- The problem: Set down all of the records exactly, leaving none out.

- Recorded information:

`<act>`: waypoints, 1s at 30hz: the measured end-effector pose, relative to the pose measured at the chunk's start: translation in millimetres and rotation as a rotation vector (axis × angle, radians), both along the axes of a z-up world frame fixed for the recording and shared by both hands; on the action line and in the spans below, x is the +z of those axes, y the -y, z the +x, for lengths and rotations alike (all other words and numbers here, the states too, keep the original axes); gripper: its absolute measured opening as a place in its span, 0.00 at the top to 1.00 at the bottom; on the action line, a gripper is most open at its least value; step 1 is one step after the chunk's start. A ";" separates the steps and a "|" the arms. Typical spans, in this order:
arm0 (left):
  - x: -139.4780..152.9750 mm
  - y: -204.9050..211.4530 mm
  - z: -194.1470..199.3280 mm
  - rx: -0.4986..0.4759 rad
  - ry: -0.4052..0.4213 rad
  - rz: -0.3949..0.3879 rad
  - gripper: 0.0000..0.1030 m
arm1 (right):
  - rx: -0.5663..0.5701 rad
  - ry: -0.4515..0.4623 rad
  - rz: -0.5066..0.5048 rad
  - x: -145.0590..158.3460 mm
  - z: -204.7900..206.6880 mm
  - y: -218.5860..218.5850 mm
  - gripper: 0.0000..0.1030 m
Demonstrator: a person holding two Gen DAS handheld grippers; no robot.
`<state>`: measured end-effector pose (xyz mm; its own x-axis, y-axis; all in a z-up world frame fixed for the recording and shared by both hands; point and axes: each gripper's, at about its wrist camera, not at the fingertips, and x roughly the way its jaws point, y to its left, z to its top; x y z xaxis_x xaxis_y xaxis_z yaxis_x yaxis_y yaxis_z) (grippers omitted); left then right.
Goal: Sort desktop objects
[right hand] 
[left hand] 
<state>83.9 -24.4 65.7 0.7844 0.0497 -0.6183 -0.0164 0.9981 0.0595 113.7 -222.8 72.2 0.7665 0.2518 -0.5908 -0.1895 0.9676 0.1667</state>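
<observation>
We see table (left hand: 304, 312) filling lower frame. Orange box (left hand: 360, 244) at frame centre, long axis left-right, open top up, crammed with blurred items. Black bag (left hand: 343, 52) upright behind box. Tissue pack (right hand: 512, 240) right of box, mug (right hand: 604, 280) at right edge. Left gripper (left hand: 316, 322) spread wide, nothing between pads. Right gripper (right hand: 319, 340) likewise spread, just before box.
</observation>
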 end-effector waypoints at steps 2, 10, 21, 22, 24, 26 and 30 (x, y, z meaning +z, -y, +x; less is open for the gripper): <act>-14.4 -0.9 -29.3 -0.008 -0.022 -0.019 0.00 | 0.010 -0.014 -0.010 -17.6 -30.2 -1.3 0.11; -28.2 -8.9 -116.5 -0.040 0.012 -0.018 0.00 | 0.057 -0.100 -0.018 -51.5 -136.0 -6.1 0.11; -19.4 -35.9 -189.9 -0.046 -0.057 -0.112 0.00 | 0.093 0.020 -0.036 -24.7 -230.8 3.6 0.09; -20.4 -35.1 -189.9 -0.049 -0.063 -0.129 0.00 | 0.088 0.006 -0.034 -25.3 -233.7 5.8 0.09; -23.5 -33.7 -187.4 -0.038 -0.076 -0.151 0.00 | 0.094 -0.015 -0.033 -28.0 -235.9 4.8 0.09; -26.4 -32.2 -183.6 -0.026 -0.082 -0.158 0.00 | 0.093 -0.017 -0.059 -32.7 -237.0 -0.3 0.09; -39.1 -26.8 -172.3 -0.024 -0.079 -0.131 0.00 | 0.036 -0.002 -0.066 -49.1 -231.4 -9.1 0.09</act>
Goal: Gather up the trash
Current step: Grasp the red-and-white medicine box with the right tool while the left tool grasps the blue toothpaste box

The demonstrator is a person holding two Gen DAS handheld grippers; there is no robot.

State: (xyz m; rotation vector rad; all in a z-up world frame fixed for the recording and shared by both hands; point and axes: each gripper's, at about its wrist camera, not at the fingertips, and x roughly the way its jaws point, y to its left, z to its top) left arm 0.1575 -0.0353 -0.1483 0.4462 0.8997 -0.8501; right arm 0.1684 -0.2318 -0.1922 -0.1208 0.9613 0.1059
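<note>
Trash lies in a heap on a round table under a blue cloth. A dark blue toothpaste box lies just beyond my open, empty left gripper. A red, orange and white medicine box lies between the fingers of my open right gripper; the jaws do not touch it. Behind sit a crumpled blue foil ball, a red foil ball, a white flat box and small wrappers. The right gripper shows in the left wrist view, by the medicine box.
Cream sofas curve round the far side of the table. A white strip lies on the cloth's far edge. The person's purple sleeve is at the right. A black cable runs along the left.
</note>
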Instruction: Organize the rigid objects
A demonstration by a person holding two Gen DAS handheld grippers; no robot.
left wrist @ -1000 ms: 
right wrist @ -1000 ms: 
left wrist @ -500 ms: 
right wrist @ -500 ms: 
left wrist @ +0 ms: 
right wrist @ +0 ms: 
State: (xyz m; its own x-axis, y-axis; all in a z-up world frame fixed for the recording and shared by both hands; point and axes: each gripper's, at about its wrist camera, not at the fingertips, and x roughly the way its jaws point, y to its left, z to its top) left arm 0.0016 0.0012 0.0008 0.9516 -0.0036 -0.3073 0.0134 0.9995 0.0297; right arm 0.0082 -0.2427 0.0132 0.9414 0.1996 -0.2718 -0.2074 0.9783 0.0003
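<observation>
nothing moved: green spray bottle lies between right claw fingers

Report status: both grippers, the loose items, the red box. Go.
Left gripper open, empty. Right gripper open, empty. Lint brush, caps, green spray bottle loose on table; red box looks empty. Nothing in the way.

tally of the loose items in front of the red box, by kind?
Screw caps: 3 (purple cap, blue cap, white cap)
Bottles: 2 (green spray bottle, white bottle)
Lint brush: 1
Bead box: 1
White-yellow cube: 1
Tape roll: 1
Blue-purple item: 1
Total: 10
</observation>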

- Response to this exercise:
`<act>`: waypoints, 1s at 30hz: the measured end-effector pose, relative to the pose measured at the chunk's start: translation in millimetres and rotation as a rotation vector (axis × angle, radians), both along the axes of a z-up world frame fixed for the recording and shared by both hands; on the action line and in the spans below, x is the +z of those axes, y the -y, z the +x, for lengths and rotations alike (all other words and numbers here, the states too, keep the original axes); gripper: its absolute measured opening as a place in its span, 0.00 at the top to 1.00 at the bottom; on the action line, a gripper is most open at its least value; step 1 is one step after the chunk's start. A ";" separates the steps and a "|" the arms. Typical spans, in this order:
arm0 (left):
  - x: -139.4780..152.9750 mm
  - y: -204.9050..211.4530 mm
  - z: -194.1470..199.3280 mm
  - rx: -0.4986..0.4759 rad
  - ry: -0.4052..0.4213 rad
  - rz: -0.3949..0.3879 rad
  - gripper: 0.0000..0.1030 m
arm1 (right):
  - rx: -0.5663..0.5701 rad
  - ry: -0.4515..0.4623 rad
  - rz: -0.5066..0.5048 rad
  - x: -145.0590..158.3460 mm
  - z: -204.7900..206.6880 mm
  - y: -218.5860..218.5850 mm
  - gripper: 0.0000..0.1030 m
Demonstrator: a person holding two Gen DAS handheld grippers; no robot.
`<state>`: measured end-effector pose (xyz mm; its own x-axis, y-axis; all in a z-up world frame fixed for the recording and shared by both hands; point and axes: each gripper's, at about its wrist camera, not at the fingertips, and x roughly the way its jaws point, y to its left, z to its top; x y z xaxis_x xaxis_y xaxis_z yaxis_x yaxis_y yaxis_z) (grippers omitted); left then right.
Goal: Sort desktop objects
[right hand] 
[left hand] 
<state>83.9 -24.4 65.7 0.7844 0.0497 -0.6183 -0.0164 0.9981 0.0595 113.7 -222.8 72.2 0.7665 0.2518 -0.5908 -0.1895 0.9676 0.1667</state>
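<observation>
We see table (left hand: 304, 312) filling lower frame. Orange box (left hand: 360, 244) at frame centre, long axis left-right, open top up, crammed with blurred items. Black bag (left hand: 343, 52) upright behind box. Tissue pack (right hand: 512, 240) right of box, mug (right hand: 604, 280) at right edge. Left gripper (left hand: 316, 322) spread wide, nothing between pads. Right gripper (right hand: 319, 340) likewise spread, just before box.
</observation>
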 end-effector waypoints at steps 2, 10, 21, 22, 24, 26 and 30 (x, y, z meaning +z, -y, +x; less is open for the gripper): <act>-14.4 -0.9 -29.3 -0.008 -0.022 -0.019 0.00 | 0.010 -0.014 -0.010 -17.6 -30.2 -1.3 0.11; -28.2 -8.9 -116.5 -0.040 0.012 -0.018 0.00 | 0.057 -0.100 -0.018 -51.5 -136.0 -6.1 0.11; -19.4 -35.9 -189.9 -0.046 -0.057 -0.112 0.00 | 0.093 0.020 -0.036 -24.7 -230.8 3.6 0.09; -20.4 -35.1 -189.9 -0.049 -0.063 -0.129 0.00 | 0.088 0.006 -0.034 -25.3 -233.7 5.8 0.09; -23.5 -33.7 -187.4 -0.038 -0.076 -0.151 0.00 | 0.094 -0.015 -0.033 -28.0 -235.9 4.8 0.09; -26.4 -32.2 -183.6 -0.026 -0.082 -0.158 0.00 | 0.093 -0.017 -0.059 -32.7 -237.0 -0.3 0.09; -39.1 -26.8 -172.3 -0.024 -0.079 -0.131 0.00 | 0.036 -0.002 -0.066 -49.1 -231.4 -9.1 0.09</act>
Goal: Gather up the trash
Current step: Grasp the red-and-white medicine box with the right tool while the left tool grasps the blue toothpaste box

The demonstrator is a person holding two Gen DAS handheld grippers; there is no robot.

State: (xyz m; rotation vector rad; all in a z-up world frame fixed for the recording and shared by both hands; point and axes: each gripper's, at about its wrist camera, not at the fingertips, and x roughly the way its jaws point, y to its left, z to its top) left arm 0.1575 -0.0353 -0.1483 0.4462 0.8997 -0.8501; right arm 0.1684 -0.2318 -0.1922 -0.1208 0.9613 0.1059
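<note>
Trash lies in a heap on a round table under a blue cloth. A dark blue toothpaste box lies just beyond my open, empty left gripper. A red, orange and white medicine box lies between the fingers of my open right gripper; the jaws do not touch it. Behind sit a crumpled blue foil ball, a red foil ball, a white flat box and small wrappers. The right gripper shows in the left wrist view, by the medicine box.
Cream sofas curve round the far side of the table. A white strip lies on the cloth's far edge. The person's purple sleeve is at the right. A black cable runs along the left.
</note>
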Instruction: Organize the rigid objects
A demonstration by a person holding two Gen DAS handheld grippers; no robot.
left wrist @ -1000 ms: 
right wrist @ -1000 ms: 
left wrist @ -500 ms: 
right wrist @ -500 ms: 
left wrist @ +0 ms: 
right wrist @ +0 ms: 
State: (xyz m; its own x-axis, y-axis; all in a z-up world frame fixed for the recording and shared by both hands; point and axes: each gripper's, at about its wrist camera, not at the fingertips, and x roughly the way its jaws point, y to its left, z to its top) left arm 0.0016 0.0012 0.0008 0.9516 -0.0036 -0.3073 0.0134 0.9995 0.0297; right arm 0.0082 -0.2427 0.0132 0.9414 0.1996 -0.2718 -0.2074 0.9783 0.0003
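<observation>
nothing moved: green spray bottle lies between right claw fingers

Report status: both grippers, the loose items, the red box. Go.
Left gripper open, empty. Right gripper open, empty. Lint brush, caps, green spray bottle loose on table; red box looks empty. Nothing in the way.

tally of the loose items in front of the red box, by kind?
Screw caps: 3 (purple cap, blue cap, white cap)
Bottles: 2 (green spray bottle, white bottle)
Lint brush: 1
Bead box: 1
White-yellow cube: 1
Tape roll: 1
Blue-purple item: 1
Total: 10
</observation>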

This response contains the complete answer.